PROBLEM DETAILS
Look below for the lines from the one with "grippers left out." to the one with "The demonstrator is", and copy exactly those lines, both ends included.

(INPUT FOR THIS TASK)

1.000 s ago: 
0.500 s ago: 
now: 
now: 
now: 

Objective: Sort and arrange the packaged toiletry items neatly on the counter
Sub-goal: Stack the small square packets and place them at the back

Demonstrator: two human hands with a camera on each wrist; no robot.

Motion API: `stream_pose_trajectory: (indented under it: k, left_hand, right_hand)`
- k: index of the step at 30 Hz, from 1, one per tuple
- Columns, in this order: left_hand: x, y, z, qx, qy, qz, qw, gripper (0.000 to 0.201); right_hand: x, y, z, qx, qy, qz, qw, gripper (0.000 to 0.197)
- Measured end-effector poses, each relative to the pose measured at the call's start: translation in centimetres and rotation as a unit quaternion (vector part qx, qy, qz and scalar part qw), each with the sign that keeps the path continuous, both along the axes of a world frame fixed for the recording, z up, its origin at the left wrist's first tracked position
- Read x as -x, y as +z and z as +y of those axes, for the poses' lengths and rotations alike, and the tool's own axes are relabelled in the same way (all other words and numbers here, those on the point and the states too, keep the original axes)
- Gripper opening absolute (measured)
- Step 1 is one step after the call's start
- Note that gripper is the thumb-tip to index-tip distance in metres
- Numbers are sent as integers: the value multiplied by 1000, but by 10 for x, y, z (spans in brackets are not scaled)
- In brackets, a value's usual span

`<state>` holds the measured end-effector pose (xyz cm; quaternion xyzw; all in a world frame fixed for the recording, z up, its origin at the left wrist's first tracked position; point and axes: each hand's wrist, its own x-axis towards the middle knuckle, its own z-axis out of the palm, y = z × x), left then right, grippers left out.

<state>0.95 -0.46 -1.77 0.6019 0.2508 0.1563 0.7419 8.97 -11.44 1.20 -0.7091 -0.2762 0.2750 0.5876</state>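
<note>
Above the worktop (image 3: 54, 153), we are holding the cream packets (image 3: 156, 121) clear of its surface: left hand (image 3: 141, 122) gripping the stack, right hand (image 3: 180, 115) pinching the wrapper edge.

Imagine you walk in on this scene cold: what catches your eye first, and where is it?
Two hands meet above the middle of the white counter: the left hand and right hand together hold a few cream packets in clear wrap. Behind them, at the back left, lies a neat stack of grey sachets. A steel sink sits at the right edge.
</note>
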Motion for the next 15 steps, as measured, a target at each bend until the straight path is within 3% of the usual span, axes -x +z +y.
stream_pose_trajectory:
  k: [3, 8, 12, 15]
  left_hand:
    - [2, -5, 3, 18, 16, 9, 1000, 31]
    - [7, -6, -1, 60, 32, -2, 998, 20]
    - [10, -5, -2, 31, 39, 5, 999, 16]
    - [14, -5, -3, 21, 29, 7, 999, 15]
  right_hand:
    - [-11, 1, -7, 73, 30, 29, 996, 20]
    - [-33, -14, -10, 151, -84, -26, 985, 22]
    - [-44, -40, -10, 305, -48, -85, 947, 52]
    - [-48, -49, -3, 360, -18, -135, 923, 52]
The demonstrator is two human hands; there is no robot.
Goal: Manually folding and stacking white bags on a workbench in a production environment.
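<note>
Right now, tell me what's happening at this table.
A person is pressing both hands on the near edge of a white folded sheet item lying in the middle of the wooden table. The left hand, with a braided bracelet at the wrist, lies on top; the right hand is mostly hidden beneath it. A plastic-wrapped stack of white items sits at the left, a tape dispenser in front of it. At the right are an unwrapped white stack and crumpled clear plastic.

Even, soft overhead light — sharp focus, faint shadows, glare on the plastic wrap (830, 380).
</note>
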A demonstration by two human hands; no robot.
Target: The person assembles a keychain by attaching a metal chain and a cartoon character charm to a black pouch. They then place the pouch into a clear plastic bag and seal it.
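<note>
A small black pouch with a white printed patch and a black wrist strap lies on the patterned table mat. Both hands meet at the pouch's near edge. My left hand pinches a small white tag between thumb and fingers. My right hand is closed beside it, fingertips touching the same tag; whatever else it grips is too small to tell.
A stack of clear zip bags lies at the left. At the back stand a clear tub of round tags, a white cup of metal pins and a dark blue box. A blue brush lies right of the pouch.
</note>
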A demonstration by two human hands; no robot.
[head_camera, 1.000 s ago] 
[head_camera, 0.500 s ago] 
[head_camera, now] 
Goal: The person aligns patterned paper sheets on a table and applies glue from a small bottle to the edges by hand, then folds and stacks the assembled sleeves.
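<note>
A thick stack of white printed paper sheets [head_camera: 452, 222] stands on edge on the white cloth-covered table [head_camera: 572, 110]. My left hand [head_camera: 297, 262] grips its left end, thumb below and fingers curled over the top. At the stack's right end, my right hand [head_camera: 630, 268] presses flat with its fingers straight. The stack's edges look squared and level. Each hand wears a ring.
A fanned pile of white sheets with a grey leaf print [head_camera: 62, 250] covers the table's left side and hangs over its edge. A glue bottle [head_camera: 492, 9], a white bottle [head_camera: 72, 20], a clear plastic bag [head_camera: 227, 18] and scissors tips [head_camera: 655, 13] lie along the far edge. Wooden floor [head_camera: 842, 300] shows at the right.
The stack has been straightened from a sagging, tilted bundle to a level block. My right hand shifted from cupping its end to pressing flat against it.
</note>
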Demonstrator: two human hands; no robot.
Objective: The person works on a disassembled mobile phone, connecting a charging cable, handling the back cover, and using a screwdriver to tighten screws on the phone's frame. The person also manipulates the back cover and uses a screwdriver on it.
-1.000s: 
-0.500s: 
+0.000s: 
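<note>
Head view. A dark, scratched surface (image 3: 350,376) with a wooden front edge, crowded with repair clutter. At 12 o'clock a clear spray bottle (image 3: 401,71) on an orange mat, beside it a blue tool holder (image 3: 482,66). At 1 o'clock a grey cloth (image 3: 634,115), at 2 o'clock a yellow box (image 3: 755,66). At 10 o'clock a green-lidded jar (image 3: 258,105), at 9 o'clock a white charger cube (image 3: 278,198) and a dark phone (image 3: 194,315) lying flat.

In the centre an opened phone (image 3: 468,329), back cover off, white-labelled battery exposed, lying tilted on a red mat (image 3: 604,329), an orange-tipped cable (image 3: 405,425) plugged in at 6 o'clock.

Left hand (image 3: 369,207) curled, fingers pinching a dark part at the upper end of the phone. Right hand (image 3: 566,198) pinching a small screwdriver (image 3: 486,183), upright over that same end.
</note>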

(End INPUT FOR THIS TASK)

EXPECTED ANSWER
`<state>` holds the measured end-effector pose (xyz cm; quaternion xyzw; all in a world frame fixed for the recording, z up, its origin at the left wrist's first tracked position; point and axes: each hand's wrist, its own x-axis towards the middle knuckle, its own z-axis out of the palm, y = z × x), left then right, grippers left out.

<state>0.95 -0.46 -1.77 0.6019 0.2508 0.1563 0.7419 8.97 -11.44 1.20 -0.7091 -0.2762 0.2750 0.5876</state>
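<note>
Above the worktop (image 3: 54, 153), we are holding the cream packets (image 3: 156, 121) clear of its surface: left hand (image 3: 141, 122) gripping the stack, right hand (image 3: 180, 115) pinching the wrapper edge.

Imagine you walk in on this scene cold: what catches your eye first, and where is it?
Two hands meet above the middle of the white counter: the left hand and right hand together hold a few cream packets in clear wrap. Behind them, at the back left, lies a neat stack of grey sachets. A steel sink sits at the right edge.
</note>
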Motion for the next 15 steps, as measured, a target at each bend until the straight path is within 3% of the usual span, axes -x +z +y.
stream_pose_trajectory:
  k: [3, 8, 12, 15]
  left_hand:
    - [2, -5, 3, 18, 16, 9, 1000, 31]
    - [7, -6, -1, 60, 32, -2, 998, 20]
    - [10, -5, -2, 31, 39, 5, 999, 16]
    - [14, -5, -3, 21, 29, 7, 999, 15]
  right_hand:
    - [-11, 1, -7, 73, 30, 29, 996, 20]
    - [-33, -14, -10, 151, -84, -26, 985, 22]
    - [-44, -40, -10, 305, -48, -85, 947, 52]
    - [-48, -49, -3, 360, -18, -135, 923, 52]
The demonstrator is two human hands; there is no robot.

The output requires no further additions.